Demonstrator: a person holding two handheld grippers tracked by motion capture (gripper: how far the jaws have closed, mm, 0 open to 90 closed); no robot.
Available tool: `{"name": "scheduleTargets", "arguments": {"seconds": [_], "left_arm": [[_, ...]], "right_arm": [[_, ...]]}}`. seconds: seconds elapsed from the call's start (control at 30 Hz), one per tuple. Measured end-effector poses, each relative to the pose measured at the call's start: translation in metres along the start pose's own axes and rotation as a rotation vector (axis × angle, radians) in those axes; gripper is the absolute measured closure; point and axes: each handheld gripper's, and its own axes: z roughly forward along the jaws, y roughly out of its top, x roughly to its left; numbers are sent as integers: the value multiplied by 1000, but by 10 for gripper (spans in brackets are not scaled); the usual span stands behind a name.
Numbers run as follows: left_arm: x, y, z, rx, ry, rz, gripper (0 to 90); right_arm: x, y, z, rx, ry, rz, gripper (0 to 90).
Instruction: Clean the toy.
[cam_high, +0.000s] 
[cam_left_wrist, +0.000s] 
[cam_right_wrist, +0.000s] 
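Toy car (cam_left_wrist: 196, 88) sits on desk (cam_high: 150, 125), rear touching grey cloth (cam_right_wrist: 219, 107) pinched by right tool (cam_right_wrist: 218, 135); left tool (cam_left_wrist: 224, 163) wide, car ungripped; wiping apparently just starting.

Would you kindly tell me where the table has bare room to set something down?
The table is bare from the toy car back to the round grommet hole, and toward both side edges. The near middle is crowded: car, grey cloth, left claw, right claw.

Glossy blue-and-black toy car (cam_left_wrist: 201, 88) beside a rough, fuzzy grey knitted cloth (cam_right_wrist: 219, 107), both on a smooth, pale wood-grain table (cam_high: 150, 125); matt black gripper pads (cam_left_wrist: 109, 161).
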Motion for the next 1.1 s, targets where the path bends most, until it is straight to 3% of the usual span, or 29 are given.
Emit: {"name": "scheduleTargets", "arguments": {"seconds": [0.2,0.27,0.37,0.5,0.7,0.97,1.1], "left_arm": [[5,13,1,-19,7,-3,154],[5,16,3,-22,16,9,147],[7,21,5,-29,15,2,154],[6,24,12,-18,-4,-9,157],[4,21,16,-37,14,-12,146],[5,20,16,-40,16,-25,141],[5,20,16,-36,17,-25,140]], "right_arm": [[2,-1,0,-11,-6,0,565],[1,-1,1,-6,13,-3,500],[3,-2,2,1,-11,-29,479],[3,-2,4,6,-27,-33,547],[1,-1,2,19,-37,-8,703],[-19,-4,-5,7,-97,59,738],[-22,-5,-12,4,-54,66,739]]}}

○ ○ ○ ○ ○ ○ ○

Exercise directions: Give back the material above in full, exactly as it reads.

Answer section:
Demonstrator: a person holding two handheld grippers tracked by motion capture (gripper: how far the jaws have closed, mm, 0 open to 90 closed); no robot.
Available tool: `{"name": "scheduleTargets", "arguments": {"seconds": [_], "left_arm": [[_, ...]], "right_arm": [[_, ...]]}}`. seconds: seconds elapsed from the call's start (control at 30 Hz), one per tuple. Measured end-effector poses, each relative to the pose measured at the call's start: translation in metres along the start pose's own axes and rotation as a rotation vector (axis × angle, radians) in those axes; gripper is the absolute measured closure; point and axes: each handheld gripper's, and its own axes: z roughly forward along the jaws, y roughly out of its top, x roughly to its left; numbers are sent as integers: the value multiplied by 1000, but by 10 for gripper (spans in brackets are not scaled); the usual span stands behind a name.
Numbers run as follows: left_arm: x, y, z, rx, ry, rz, gripper (0 to 90); right_arm: x, y, z, rx, ry, rz, gripper (0 to 90).
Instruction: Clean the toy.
[cam_high, +0.000s] 
[cam_left_wrist, +0.000s] 
[cam_right_wrist, +0.000s] 
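Toy car (cam_left_wrist: 196, 88) sits on desk (cam_high: 150, 125), rear touching grey cloth (cam_right_wrist: 219, 107) pinched by right tool (cam_right_wrist: 218, 135); left tool (cam_left_wrist: 224, 163) wide, car ungripped; wiping apparently just starting.

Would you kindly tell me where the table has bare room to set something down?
The table is bare from the toy car back to the round grommet hole, and toward both side edges. The near middle is crowded: car, grey cloth, left claw, right claw.

Glossy blue-and-black toy car (cam_left_wrist: 201, 88) beside a rough, fuzzy grey knitted cloth (cam_right_wrist: 219, 107), both on a smooth, pale wood-grain table (cam_high: 150, 125); matt black gripper pads (cam_left_wrist: 109, 161).
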Motion for the next 1.1 s, targets where the path bends most, until it is straight to 3% of the usual span, or 29 are given.
Emit: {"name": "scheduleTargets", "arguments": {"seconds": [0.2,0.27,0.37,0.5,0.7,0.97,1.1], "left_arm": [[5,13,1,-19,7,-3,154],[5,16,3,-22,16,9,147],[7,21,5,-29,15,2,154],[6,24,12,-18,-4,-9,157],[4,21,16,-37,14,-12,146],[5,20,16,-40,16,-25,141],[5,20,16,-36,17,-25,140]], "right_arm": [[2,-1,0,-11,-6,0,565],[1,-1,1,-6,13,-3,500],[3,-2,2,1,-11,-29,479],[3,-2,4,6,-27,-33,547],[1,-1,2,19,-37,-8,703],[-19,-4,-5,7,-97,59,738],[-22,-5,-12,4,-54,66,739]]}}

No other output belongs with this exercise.